After a week in Neiva I was ready to see more of the country so my friend and I drove south to the town of San Agustin. It’s a little town stuck in a valley near several important rivers and surrounded on all sides by green hills. At some point in history a nearby volcano erupted, sending giant stones flying throughout the area. The locals (with time on their hands) ended up carving these stones into giant figures of people and animals, which can be seen in the local archaeological park or on random trips into the hills. We visited the park and then went to “El Estrecho” which is a narrowing of the huge Magdalena River. Unfortunately I came down with something so we headed back that night instead of sticking around for more fun the next day. Probably a wise move since I was burning up and in no mood to have any fun. I was sick for a couple days but didn’t let that stop me from heading back north to Bogotá (which was not very impressive due to the cold, overcast day and the traffic gridlock). I stayed with another of my friend’s cousins who was able to show me some of the more interesting parts of Bogotá that night and the next day. Highlights were Usaquen, Parque 93, the Gold Museum, old churches and the Botero Museum. I also couldn’t resist some of the local temptations like cheese in my hot chocolate and giant “fat bottomed” ants, which were about an inch long, fried and tasted like rotten, burnt mud.

Either Colombia is a huge country or it’s because of the rugged terrain, but travel can take forever. That’s why I flew up to the North coast, saving about 12 hours for that extra $10 I spent.

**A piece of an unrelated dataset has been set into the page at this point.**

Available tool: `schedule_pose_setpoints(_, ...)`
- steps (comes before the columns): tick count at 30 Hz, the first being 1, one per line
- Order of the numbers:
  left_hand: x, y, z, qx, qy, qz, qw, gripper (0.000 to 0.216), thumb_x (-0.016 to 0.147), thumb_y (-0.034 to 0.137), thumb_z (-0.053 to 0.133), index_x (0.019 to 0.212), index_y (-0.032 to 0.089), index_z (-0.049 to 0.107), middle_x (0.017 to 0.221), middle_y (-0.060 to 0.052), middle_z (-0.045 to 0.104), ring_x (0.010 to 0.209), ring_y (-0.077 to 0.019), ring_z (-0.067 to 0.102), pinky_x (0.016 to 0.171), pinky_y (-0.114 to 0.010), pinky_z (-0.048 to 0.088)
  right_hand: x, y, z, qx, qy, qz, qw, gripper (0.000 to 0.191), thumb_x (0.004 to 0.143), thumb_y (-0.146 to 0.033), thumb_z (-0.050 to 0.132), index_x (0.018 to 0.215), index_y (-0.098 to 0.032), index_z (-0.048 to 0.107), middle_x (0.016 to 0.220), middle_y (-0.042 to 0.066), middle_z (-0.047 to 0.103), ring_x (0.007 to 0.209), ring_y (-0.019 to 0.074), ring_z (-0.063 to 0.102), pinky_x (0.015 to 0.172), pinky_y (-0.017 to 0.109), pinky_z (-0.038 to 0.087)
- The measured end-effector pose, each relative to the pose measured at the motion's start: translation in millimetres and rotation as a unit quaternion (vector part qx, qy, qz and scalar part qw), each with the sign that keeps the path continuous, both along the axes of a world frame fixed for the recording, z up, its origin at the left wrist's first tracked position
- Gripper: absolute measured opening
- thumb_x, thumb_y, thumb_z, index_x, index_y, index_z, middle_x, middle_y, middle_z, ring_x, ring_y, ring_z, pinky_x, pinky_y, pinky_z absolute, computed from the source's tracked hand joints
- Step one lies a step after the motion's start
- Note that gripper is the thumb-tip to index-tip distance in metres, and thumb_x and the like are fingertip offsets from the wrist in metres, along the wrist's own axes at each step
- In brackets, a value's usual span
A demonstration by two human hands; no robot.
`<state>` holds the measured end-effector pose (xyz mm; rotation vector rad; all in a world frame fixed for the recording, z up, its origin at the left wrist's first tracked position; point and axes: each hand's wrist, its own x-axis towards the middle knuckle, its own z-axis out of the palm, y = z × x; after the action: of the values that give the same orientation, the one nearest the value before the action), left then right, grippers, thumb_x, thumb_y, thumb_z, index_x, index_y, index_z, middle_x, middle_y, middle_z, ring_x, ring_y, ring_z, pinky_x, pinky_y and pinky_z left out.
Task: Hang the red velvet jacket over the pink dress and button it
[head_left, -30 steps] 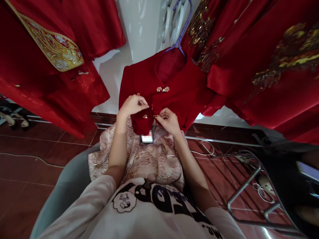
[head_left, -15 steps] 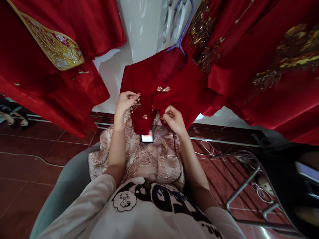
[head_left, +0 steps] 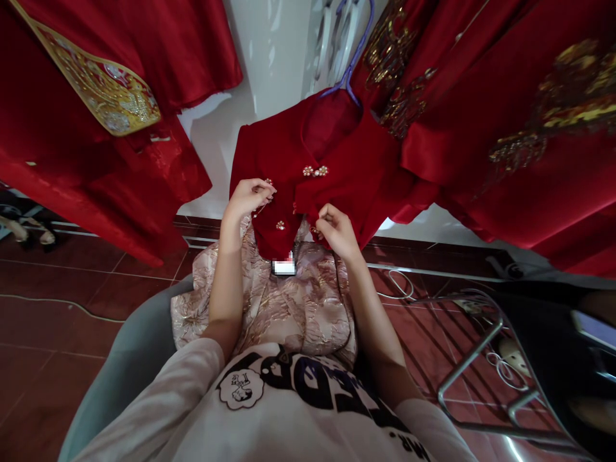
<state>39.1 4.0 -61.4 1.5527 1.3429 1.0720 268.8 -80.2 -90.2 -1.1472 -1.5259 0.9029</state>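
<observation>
A dark red velvet jacket (head_left: 356,163) hangs in front of me from a purple hanger (head_left: 345,80), its lower front parted. A pearl-and-gold clasp (head_left: 315,171) joins it below the neck. At the left front, the fingertips of my left hand (head_left: 249,197) are pinched together, partly covering a beaded ornament (head_left: 268,182) with dangling strands. What they pinch, if anything, is hidden. A small flower-shaped button (head_left: 280,225) shows lower on that side. My right hand (head_left: 337,231) grips the edge of the opposite front panel, beside another gold fastening (head_left: 314,230) partly under the fingers.
Red garments with gold embroidery (head_left: 113,96) hang at left, and more red gowns (head_left: 481,141) at right. A patterned pink-gold cloth (head_left: 298,311) covers my lap, with a phone (head_left: 283,264) on it. A metal-framed chair (head_left: 474,359) and another person's phone (head_left: 595,328) are at right.
My left hand has shifted slightly right, its fingertips moving off the beaded ornament's edge and over the velvet. My right hand stays at the jacket edge.
</observation>
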Motion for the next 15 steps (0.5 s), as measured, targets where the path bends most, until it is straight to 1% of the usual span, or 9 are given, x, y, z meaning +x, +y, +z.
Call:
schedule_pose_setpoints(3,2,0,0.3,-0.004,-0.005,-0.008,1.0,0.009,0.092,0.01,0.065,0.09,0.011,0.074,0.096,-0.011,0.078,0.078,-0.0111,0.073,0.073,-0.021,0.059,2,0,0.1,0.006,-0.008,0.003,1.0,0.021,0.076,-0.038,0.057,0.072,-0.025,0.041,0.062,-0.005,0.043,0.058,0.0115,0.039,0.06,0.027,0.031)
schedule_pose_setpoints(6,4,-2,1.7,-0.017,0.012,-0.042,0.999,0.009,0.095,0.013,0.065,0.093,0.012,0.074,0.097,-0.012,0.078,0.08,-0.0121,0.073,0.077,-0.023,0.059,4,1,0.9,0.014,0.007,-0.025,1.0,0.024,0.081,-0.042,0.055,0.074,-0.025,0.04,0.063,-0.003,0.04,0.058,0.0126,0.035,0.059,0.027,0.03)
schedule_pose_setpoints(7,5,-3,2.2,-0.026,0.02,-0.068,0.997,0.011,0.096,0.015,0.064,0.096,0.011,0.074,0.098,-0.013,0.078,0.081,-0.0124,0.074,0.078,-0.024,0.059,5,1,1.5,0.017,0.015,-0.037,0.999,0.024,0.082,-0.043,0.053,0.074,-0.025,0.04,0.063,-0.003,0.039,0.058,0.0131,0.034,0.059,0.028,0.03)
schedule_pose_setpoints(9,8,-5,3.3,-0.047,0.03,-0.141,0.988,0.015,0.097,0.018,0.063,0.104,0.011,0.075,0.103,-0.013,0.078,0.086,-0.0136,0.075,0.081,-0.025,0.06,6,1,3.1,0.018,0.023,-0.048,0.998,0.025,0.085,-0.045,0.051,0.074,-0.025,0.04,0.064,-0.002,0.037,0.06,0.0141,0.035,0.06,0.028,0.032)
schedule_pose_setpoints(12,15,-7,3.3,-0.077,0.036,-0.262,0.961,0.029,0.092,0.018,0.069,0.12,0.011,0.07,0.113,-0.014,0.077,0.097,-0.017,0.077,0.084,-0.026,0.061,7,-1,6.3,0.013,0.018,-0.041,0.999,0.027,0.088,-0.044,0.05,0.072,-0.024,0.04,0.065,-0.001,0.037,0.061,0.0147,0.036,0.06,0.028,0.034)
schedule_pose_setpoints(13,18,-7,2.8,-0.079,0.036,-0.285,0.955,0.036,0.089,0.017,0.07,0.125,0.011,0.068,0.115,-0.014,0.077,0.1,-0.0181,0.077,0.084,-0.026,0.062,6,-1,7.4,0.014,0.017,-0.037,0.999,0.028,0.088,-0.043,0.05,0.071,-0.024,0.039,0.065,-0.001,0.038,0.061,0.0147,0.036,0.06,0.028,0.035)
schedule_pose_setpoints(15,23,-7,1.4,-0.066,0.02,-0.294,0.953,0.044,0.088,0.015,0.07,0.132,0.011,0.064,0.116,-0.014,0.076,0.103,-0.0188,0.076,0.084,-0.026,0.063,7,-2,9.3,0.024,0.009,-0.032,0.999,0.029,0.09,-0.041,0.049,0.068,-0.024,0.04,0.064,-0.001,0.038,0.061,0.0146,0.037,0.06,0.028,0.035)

I flew into Cartagena and this time stayed with the brother of my friend’s friend’s husband (I told you everyone knows each other) who again instantly made me a part of their family. Unfortunately I couldn’t stay long because I was determined to explore some of the North coast and headed east to a little fishing village called Taganga. Several unrelated people said it was a beautiful place but to be honest I was a little unimpressed. Definitely not the nicest beach in the world and with the whole main street under construction it felt like the town had been built overnight. Then again, I didn’t have any plans except to relax so it did the job. There was a nice hike to a bay and beach around the corner, and little things made it worthwhile like the amazing fruit smoothies (my favorite was lulo, a local fruit). After a few days relaxing I headed back to Cartagena and got a nice surprise when I found my friend there waiting for me.

We spent these final days in the Old Town of Cartagena, which is amazing. Tons of old buildings that have been fixed up and painted in every color along with random little parks, plazas and tons of energy. Nearby is the Castle of San Felipe, which is a huge, old Spanish fort that you can explore, including some of the old underground tunnels. We spent the first day walking around town and found a huge difference between day and night. In the daytime, the streets are full of locals and vendors. In the nighttime, many locals vanished and were replaced by tourists, horse-drawn carriages and local performers. On the last day we headed south of the city to Bocagrande beach for some relaxing, bodysurfing and lots of “no thank you’s”.

Thankfully that first impression of super friendly people and random destruction was only halfway accurate. I don’t think I’ve ever met friendlier, more genuine people on my travels. I’m sure some of this was because I was far from the tourist trail and living with my friend. I know a big part is the people as well. I saw many examples of complete strangers meeting people not because they wanted something but because of their natural, curious personalities. There’s definitely a closeness in Colombia that I don’t find in the US. That and the complete chaos that I mentioned earlier. It’s a funny place but somewhere I would love to visit again. Oh, and the coffee’s not bad either.